WORK INSTRUCTIONS
Scan the material below and report how many lines include the string "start"; nothing else belongs in the reply.

RAW DATA
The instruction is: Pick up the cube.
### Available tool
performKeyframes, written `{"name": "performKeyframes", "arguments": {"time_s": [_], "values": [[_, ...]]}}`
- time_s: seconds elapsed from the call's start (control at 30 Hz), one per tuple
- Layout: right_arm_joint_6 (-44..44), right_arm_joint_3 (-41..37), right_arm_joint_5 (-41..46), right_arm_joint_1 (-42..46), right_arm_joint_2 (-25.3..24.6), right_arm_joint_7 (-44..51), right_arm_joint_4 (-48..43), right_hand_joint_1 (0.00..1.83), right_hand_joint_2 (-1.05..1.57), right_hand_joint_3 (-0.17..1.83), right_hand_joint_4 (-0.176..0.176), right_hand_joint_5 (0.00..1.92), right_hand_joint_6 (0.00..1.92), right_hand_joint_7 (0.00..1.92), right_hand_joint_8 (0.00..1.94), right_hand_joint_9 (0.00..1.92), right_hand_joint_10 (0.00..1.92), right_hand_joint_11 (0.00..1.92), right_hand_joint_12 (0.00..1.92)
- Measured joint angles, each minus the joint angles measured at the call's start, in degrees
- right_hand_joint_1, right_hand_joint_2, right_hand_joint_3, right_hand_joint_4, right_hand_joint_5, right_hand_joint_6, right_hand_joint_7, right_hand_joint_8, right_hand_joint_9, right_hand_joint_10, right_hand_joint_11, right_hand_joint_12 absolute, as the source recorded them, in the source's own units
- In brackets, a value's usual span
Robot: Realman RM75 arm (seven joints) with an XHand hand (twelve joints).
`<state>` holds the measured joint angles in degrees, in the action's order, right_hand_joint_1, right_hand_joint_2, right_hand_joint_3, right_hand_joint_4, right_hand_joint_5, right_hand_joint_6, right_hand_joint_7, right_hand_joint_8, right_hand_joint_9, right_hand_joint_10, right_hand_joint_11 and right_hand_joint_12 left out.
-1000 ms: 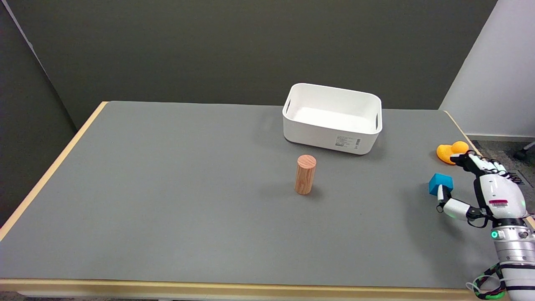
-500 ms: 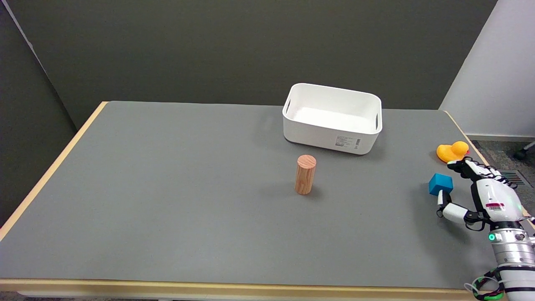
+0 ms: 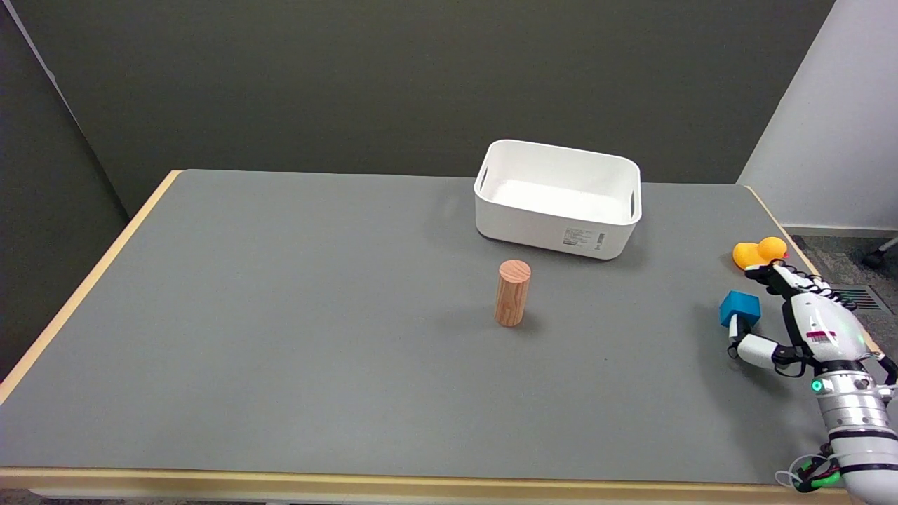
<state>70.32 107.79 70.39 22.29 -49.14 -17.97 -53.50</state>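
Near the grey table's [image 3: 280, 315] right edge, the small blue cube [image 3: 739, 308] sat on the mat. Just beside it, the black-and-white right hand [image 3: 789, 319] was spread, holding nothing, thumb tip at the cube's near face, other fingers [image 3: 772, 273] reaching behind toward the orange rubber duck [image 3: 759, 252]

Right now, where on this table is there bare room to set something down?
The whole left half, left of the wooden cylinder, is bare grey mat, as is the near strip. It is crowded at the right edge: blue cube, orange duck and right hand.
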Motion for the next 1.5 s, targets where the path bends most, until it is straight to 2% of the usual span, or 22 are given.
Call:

OUTPUT
2